DENTAL EARLY ASSURANCE

ECU, UNC Pembroke sign dental school early assurance agreement

Ten years ago, Dr. Kennedi Stewart Henry began her undergraduate journey at the University of North Carolina at Pembroke. One year ago, she embarked upon a career in dentistry in her hometown of Hamlet, North Carolina.

It is only fitting that Henry, a 2021 graduate of the East Carolina University School of Dental Medicine who also completed an advanced education in general dentistry residency in 2022, witnessed the official start of a historic collaboration between the two institutions that made her who she is today.

Leaders from ECU and UNCP signed an early assurance agreement (EAA) on Friday, creating a pathway linking UNCP’s undergraduate students to the ECU School of Dental Medicine.

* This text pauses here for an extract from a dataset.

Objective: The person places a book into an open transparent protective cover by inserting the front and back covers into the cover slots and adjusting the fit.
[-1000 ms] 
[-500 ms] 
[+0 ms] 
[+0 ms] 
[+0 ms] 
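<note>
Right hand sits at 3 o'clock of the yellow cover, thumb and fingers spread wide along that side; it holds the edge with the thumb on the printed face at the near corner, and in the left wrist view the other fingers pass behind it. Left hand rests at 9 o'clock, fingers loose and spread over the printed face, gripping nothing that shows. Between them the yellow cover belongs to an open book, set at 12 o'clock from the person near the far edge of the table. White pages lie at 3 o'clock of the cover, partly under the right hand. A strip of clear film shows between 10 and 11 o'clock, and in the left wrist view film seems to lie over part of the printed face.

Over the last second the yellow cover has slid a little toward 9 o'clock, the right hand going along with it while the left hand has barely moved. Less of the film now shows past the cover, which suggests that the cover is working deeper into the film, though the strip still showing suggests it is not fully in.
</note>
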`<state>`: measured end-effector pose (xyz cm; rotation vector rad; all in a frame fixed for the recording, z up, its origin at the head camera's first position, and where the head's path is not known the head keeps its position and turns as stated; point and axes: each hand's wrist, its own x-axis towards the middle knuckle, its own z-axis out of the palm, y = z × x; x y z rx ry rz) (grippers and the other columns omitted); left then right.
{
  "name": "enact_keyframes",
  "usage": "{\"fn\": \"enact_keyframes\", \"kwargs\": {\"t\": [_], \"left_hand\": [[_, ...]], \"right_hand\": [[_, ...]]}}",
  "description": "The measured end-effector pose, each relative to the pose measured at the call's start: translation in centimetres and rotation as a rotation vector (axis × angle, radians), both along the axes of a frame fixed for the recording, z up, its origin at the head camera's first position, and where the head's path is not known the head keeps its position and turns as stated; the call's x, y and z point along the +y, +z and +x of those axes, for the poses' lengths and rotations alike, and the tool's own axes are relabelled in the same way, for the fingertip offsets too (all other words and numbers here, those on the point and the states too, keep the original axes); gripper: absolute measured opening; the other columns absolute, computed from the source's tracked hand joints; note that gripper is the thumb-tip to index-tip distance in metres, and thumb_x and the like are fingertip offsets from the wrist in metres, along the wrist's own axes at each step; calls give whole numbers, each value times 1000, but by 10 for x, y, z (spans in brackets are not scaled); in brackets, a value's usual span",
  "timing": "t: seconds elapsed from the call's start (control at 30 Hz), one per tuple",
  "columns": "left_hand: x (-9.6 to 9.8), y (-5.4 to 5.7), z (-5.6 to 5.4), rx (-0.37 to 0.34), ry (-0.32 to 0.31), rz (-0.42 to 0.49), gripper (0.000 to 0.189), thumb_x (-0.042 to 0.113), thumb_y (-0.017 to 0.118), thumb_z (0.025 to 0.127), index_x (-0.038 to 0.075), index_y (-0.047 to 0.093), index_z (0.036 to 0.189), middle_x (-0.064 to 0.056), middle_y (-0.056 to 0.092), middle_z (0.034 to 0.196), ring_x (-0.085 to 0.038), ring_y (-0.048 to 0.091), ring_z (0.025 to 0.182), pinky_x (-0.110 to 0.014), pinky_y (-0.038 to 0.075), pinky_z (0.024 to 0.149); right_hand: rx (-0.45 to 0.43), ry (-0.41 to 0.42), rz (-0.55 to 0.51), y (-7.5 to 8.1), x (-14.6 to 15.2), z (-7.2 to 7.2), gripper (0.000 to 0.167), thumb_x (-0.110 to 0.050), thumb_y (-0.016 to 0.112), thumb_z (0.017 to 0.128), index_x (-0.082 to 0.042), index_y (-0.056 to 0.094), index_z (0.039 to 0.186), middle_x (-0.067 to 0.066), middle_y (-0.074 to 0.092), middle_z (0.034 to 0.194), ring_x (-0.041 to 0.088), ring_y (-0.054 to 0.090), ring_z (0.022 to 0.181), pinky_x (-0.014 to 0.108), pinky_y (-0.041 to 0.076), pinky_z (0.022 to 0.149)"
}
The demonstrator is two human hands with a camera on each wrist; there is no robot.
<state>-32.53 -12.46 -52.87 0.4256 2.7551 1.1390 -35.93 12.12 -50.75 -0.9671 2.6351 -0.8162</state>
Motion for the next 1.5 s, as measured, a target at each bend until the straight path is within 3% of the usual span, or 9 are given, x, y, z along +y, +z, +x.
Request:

ECU School of Dental Medicine alumnus Dr. Rudy Oxendine talks about the impact of the early assurance agreement between ECU and UNCP while talking about his dental school journey.

ECU School of Dental Medicine alumnus Dr. Rudy Oxendine talks about the impact of the early assurance agreement between ECU and UNCP while talking about his dental school journey.

The EAA, signed during a ceremony in the dental school’s campus facility, Ross Hall, guarantees admission of UNCP students into the ECU dental school’s Doctor of Dental Medicine (DMD) program upon meeting certain criteria and requirements. Beginning in fall 2024, one of the 52 seats in the dental school’s incoming class will be reserved, three years in advance, for outstanding students entering UNCP as first-year students.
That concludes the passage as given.